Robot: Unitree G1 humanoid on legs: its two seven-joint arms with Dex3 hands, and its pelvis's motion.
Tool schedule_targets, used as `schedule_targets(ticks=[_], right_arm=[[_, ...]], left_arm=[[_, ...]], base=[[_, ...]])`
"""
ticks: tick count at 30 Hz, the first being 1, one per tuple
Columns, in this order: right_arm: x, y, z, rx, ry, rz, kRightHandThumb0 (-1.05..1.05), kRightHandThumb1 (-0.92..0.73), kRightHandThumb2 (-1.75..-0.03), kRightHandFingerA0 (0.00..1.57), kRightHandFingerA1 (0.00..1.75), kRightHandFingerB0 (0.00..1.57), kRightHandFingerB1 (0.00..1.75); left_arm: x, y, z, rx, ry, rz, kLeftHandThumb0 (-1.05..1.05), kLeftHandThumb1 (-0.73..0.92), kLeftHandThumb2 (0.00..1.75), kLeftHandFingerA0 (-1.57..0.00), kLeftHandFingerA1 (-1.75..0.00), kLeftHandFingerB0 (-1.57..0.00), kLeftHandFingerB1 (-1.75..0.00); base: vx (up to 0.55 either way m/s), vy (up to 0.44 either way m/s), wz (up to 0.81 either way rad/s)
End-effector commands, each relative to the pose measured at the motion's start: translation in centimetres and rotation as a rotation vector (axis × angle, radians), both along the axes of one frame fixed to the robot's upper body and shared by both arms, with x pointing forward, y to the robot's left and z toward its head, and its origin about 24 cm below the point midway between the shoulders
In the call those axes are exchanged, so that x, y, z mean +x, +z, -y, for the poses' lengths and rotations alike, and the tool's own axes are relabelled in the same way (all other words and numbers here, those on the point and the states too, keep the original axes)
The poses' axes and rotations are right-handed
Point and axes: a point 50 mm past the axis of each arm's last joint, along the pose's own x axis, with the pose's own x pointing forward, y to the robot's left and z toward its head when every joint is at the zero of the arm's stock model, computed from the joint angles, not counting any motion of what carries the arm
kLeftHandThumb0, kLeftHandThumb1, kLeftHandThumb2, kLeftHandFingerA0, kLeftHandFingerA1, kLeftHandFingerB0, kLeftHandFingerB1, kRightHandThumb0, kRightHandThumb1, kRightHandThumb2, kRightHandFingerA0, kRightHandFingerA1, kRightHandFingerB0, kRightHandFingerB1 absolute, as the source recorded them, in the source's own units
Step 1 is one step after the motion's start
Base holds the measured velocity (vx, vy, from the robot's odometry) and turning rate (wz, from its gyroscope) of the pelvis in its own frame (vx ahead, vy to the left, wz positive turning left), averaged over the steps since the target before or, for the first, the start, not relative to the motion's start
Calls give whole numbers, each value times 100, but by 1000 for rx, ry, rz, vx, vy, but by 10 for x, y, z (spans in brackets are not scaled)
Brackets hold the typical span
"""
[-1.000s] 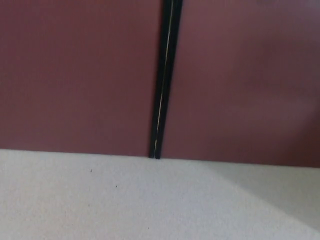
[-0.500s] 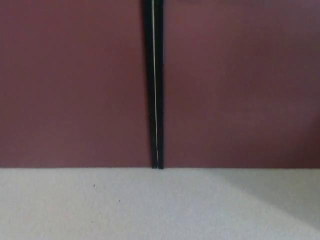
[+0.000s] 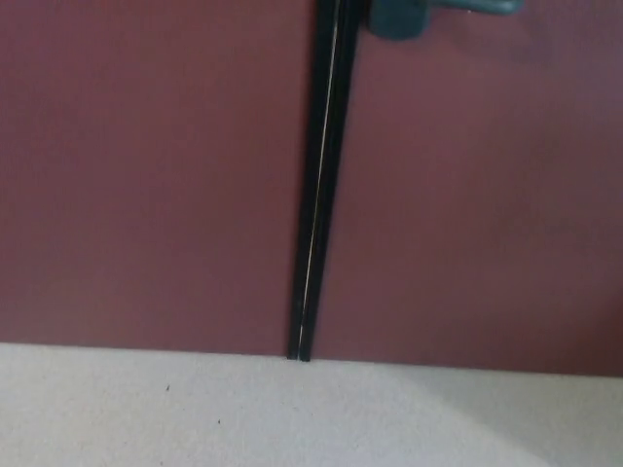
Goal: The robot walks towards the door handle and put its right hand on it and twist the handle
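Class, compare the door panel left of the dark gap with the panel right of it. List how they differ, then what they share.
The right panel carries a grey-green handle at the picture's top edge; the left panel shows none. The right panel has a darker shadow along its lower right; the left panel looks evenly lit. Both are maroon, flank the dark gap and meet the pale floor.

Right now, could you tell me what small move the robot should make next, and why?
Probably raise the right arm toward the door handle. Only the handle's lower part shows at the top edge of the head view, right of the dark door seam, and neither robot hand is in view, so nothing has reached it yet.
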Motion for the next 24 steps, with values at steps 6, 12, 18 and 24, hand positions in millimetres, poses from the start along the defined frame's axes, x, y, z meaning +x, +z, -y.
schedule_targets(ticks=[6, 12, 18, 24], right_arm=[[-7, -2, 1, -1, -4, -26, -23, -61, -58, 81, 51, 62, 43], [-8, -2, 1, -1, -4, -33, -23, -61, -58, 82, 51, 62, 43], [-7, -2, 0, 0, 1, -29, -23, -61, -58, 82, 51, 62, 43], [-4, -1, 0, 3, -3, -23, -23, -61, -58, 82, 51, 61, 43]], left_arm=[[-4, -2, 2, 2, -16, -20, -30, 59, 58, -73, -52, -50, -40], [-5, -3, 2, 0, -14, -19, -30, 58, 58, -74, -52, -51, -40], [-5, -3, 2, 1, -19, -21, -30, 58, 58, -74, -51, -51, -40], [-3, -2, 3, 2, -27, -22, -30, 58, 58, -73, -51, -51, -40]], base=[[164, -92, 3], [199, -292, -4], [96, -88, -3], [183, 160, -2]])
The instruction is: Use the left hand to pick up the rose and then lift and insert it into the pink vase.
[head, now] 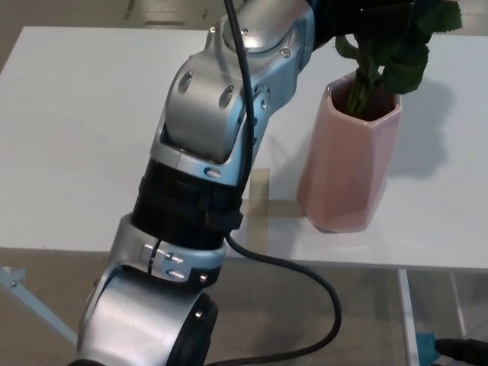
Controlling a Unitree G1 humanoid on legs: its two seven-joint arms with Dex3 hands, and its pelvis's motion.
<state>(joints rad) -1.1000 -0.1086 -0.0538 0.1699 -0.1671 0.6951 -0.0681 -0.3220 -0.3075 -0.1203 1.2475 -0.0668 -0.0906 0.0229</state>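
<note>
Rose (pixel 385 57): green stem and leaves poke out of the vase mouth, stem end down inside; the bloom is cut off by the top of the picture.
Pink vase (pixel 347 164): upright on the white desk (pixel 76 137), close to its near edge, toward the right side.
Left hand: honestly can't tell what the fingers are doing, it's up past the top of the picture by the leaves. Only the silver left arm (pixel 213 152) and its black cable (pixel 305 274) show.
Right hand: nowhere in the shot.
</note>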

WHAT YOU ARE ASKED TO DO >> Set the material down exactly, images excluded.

ANSWER TO THE EXERCISE >>
Robot: Unitree G1 humanoid on legs: its two seven-joint arms with Dex3 hands, and its pelvis's motion.
Tool schedule_targets, used as `schedule_targets(ticks=[_], right_arm=[[_, ...]], left_arm=[[_, ...]], base=[[_, ...]])`
"""
ticks: tick count at 30 Hz, the first being 1, one per tuple
Columns, in this order: right_arm: x, y, z, rx, ry, rz, kRightHandThumb0 (-1.05..1.05), kRightHandThumb1 (-0.92..0.73), kRightHandThumb2 (-1.75..-0.03), kRightHandFingerA0 (0.00..1.57), kRightHandFingerA1 (0.00..1.75), kRightHandFingerB0 (0.00..1.57), kRightHandFingerB1 (0.00..1.75); left_arm: x, y, z, rx, ry, rz, kLeftHandThumb0 (-1.05..1.05), kLeftHandThumb1 (-0.73..0.92), kLeftHandThumb2 (0.00..1.75), kLeftHandFingerA0 (-1.57..0.00), kLeftHandFingerA1 (-1.75..0.00), kLeftHandFingerB0 (-1.57..0.00), kLeftHandFingerB1 (-1.75..0.00); base: vx (up to 0.55 either way m/s), vy (up to 0.44 either way m/s), wz (up to 0.81 either way rad/s)
End-effector commands, each relative to the pose measured at the motion's start: translation in centimetres and rotation as a rotation vector (axis × angle, radians), both along the axes of one frame fixed to the robot's upper body and shared by both arms, with x pointing forward, y to the robot's left and z toward its head, and its origin about 24 cm below the point midway between the shoulders
In the call those axes are exchanged, so that x, y, z mean +x, +z, -y, for the poses' lengths and rotations alike, and the tool's own axes are relabelled in the same way (all other words and numbers here, those on the point and the states too, keep the original axes)
The poses' axes and rotations are right-handed
Point and axes: a point 50 mm past the axis of each arm's last joint, along the pose's own x axis, with the pose's own x pointing forward, y to the robot's left and z toward its head when every joint is at the zero of the arm's stock model, computed from the joint angles, not counting any motion of what carries the arm
kLeftHandThumb0, kLeftHandThumb1, kLeftHandThumb2, kLeftHandFingerA0, kLeftHandFingerA1, kLeftHandFingerB0, kLeftHandFingerB1, kRightHandThumb0, kRightHandThumb1, kRightHandThumb2, kRightHandFingerA0, kRightHandFingerA1, kRightHandFingerB0, kRightHandFingerB1 absolute, as the source recorded them, in the source's own units
Step 1 is one step after the motion's start
Base holds the measured velocity (vx, vy, from the robot's odometry) and turning rate (wz, from its gyroscope) of the pelvis in its own frame (vx ahead, vy to the left, wz positive turning left), averaged over the steps since the target before or, for the first, the start, not relative to the motion's start
Calls give whole numbers, each value times 100, but by 1000 for rx, ry, rz, vx, vy, but by 10 for x, y, z (spans in brackets are not scaled)
Brackets hold the typical span
"""
[-1.000s] 
[-0.500s] 
[+0.000s] 
Goal: The robot walks towards the door handle and put its right hand on it and twist the handle
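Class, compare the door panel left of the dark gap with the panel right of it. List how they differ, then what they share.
The right panel carries a grey-green handle at the picture's top edge; the left panel shows none. The right panel has a darker shadow along its lower right; the left panel looks evenly lit. Both are maroon, flank the dark gap and meet the pale floor.

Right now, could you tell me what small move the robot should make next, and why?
Probably raise the right arm toward the door handle. Only the handle's lower part shows at the top edge of the head view, right of the dark door seam, and neither robot hand is in view, so nothing has reached it yet.
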Motion for the next 24 steps, with values at steps 6, 12, 18 and 24, hand positions in millimetres, poses from the start along the defined frame's axes, x, y, z meaning +x, +z, -y.
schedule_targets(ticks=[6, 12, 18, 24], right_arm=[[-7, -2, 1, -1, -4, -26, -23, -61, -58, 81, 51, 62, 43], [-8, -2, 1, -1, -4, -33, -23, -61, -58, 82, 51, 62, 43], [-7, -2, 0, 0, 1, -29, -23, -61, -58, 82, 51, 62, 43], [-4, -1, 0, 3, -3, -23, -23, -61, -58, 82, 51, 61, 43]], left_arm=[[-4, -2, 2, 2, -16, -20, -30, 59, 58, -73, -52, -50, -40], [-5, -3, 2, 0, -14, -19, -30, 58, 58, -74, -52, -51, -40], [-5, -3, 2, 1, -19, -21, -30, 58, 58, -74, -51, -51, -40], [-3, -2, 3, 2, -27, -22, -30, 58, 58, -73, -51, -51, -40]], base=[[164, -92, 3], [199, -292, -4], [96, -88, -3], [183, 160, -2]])
The instruction is: Use the left hand to pick up the rose and then lift and insert it into the pink vase.
[head, now] 
Controlling a Unitree G1 humanoid on legs: its two seven-joint arms with Dex3 hands, and its pelvis's motion.
<state>(joints rad) -1.1000 -0.1086 -0.0538 0.1699 -0.1671 0.6951 -0.0681 -0.3220 -0.3075 -0.1203 1.2475 -0.0668 -0.0906 0.0229</state>
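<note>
Rose (pixel 385 57): green stem and leaves poke out of the vase mouth, stem end down inside; the bloom is cut off by the top of the picture.
Pink vase (pixel 347 164): upright on the white desk (pixel 76 137), close to its near edge, toward the right side.
Left hand: honestly can't tell what the fingers are doing, it's up past the top of the picture by the leaves. Only the silver left arm (pixel 213 152) and its black cable (pixel 305 274) show.
Right hand: nowhere in the shot.
</note>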

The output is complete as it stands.